Litigation. Except as previously disclosed by the Qualified Borrower in writing to the Banks, there is no action, suit or proceeding pending against or, to the knowledge of the Qualified Borrower, threatened against or affecting, (i) the Qualified Borrower, (ii) the Loan Documents or any of the transactions contemplated by the Loan Documents or (iii) any of its assets, before any court or

 

B-1-2


  arbitrator or any governmental body, agency or official in which there is a reasonable possibility of an adverse decision which could, individually, or in the aggregate have a Material Adverse Effect or which in any manner draws into question the validity of the Credit Agreement, this Joinder Agreement or the other Loan Documents. As of the date hereof, no such action, suit or proceeding exists.

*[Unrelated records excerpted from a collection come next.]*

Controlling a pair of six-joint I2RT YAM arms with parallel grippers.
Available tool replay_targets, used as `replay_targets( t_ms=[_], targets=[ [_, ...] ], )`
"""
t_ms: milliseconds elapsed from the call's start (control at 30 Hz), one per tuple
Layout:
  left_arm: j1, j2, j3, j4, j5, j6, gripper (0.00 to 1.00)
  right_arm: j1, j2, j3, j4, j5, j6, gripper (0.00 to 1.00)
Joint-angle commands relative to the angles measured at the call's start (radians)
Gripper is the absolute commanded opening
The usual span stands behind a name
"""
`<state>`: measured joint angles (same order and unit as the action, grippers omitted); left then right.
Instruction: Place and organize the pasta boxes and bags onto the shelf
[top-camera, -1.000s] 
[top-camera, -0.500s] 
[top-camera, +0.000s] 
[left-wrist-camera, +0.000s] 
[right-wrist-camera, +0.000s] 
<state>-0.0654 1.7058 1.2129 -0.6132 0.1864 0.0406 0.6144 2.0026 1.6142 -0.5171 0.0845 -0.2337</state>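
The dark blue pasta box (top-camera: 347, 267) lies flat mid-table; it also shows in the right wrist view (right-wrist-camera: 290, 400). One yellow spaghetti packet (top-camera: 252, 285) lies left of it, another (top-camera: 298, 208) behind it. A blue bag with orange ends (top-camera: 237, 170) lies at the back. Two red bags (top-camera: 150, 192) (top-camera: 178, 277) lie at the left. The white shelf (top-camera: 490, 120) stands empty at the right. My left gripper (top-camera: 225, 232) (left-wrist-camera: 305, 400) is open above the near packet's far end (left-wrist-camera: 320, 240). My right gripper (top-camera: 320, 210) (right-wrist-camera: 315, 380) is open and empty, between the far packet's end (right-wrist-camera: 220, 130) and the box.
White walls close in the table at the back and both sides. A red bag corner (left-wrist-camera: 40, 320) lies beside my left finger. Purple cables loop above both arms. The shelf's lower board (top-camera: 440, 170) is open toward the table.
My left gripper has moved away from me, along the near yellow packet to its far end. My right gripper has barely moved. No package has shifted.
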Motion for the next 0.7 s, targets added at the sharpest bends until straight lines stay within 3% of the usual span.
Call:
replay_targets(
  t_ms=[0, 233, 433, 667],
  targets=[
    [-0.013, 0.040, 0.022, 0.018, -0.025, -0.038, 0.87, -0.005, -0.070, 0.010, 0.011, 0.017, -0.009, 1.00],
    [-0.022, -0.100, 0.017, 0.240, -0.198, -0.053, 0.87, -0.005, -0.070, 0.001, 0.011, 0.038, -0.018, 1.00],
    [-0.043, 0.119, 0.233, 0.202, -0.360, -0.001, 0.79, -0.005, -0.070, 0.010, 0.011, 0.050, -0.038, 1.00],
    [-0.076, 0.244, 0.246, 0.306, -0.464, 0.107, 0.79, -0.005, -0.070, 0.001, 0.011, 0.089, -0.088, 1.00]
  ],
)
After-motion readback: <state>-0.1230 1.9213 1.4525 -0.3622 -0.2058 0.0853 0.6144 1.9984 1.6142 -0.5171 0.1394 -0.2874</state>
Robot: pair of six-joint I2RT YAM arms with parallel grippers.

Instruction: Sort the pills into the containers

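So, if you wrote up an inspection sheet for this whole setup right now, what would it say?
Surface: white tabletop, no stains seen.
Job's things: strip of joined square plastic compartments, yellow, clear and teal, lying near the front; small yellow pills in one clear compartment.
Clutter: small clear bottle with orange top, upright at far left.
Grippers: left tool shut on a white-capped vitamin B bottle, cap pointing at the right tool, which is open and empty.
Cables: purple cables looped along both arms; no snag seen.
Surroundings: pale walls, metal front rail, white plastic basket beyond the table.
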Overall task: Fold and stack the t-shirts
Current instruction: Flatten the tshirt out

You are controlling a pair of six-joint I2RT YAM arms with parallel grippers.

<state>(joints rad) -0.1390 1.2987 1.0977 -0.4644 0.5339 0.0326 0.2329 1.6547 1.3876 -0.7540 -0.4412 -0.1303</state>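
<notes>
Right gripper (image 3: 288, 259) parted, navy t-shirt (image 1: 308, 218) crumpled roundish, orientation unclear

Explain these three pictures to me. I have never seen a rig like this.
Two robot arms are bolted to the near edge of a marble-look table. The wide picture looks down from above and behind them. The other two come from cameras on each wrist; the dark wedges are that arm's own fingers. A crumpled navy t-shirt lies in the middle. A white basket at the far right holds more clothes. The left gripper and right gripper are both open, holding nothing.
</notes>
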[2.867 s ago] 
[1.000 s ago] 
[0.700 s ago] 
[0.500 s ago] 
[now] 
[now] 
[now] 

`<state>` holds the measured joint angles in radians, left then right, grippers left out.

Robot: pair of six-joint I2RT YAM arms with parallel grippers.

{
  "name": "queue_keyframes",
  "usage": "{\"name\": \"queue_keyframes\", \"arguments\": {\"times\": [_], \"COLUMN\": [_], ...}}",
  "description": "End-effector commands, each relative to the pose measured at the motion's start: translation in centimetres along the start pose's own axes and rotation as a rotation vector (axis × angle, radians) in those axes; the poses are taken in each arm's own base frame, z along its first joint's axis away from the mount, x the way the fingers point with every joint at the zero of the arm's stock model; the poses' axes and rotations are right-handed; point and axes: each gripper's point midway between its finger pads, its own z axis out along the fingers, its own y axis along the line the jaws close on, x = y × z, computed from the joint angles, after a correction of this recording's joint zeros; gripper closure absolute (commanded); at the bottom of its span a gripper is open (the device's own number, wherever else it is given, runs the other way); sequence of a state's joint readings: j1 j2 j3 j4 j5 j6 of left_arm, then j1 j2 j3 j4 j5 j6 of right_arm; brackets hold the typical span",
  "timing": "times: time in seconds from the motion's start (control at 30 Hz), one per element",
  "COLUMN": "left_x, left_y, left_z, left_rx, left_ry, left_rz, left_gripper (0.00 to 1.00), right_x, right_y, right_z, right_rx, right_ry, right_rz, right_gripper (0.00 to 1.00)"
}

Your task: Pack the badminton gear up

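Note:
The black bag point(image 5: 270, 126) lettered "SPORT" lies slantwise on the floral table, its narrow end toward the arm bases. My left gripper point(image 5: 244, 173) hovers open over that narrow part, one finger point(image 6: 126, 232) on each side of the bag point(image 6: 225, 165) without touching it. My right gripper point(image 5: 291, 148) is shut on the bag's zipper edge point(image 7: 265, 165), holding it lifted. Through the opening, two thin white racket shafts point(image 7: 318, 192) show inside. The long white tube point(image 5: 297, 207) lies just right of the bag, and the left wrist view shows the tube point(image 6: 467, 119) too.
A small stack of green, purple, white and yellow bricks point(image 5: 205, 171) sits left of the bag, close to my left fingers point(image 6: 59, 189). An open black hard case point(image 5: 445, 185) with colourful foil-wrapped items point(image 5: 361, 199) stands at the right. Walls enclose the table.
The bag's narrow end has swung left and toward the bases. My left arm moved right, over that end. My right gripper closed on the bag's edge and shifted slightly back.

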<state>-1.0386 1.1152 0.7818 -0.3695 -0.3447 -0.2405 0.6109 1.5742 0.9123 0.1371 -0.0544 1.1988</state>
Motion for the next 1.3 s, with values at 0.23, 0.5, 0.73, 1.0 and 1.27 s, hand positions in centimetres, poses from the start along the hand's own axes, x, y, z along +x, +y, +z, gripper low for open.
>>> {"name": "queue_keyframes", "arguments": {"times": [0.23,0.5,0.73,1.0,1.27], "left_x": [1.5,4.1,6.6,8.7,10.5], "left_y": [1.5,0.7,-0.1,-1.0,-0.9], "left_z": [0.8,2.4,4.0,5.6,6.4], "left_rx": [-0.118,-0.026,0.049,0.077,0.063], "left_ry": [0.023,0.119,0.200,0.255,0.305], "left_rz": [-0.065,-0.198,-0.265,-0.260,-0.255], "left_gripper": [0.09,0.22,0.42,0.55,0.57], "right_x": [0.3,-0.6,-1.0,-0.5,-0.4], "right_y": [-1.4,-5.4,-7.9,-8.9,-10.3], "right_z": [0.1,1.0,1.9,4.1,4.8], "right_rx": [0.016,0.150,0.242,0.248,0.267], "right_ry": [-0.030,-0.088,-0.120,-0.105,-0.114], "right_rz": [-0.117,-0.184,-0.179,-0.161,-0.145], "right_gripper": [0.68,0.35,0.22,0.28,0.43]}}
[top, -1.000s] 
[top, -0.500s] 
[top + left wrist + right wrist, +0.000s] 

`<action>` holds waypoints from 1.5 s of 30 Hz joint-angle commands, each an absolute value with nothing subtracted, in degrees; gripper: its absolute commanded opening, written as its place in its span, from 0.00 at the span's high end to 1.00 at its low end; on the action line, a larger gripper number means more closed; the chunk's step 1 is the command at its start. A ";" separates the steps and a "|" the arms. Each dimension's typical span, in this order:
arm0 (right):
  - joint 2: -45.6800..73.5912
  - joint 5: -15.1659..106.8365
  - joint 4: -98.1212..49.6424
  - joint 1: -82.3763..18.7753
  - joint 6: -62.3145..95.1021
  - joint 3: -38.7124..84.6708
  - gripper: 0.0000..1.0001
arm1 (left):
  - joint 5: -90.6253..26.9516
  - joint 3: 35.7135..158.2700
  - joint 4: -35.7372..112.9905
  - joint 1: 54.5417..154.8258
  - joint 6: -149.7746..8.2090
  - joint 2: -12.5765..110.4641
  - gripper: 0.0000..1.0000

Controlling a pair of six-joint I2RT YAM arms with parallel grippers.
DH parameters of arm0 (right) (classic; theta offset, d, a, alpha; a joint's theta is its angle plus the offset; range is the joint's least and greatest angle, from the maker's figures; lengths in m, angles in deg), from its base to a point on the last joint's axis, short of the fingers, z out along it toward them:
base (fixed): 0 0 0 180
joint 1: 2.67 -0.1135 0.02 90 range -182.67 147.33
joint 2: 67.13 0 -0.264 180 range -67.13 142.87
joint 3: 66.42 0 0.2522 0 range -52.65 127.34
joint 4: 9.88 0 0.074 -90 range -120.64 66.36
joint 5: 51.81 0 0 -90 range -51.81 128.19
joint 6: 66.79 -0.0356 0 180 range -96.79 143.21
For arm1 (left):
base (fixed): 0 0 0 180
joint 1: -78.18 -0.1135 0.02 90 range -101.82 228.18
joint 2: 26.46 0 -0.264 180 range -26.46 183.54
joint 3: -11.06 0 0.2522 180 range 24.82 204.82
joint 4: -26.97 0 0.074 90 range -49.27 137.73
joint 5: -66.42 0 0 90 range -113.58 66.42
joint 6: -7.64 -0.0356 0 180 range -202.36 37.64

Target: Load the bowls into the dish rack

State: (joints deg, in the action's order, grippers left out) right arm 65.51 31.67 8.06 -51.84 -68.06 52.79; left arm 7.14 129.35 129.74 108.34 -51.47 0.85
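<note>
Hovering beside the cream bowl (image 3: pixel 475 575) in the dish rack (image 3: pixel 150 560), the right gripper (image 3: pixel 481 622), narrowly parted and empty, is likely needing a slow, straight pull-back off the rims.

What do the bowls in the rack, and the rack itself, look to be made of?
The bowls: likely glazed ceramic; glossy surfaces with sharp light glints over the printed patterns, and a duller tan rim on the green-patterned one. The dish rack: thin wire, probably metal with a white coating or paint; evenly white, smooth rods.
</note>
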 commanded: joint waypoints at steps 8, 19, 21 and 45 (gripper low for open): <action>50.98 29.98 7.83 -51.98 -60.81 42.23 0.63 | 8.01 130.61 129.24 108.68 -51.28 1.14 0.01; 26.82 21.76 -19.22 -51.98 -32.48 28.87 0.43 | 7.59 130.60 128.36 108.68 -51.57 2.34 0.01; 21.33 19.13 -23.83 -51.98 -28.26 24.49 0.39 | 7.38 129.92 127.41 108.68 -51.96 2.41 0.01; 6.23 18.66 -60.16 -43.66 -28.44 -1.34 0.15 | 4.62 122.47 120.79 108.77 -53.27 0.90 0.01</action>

3. The Guarantors confirm that, notwithstanding the joinder of the Qualified Borrower to the Credit Agreement, all of their obligations under the Credit Agreement and the Guaranty are and shall continue to be in full force and effect. The Guarantors further confirm that immediately upon the Qualified Borrower becoming a “Qualified Borrower” under the Credit Agreement, the term “Guaranteed Obligations,” as used in the Guaranty, shall include all obligations of the Qualified Borrower under the Credit Agreement and the Notes executed by the Qualified Borrower. The Guarantors acknowledge and agree that each of them has guaranteed all obligations of the Qualified Borrower in accordance with the terms of the Guaranty.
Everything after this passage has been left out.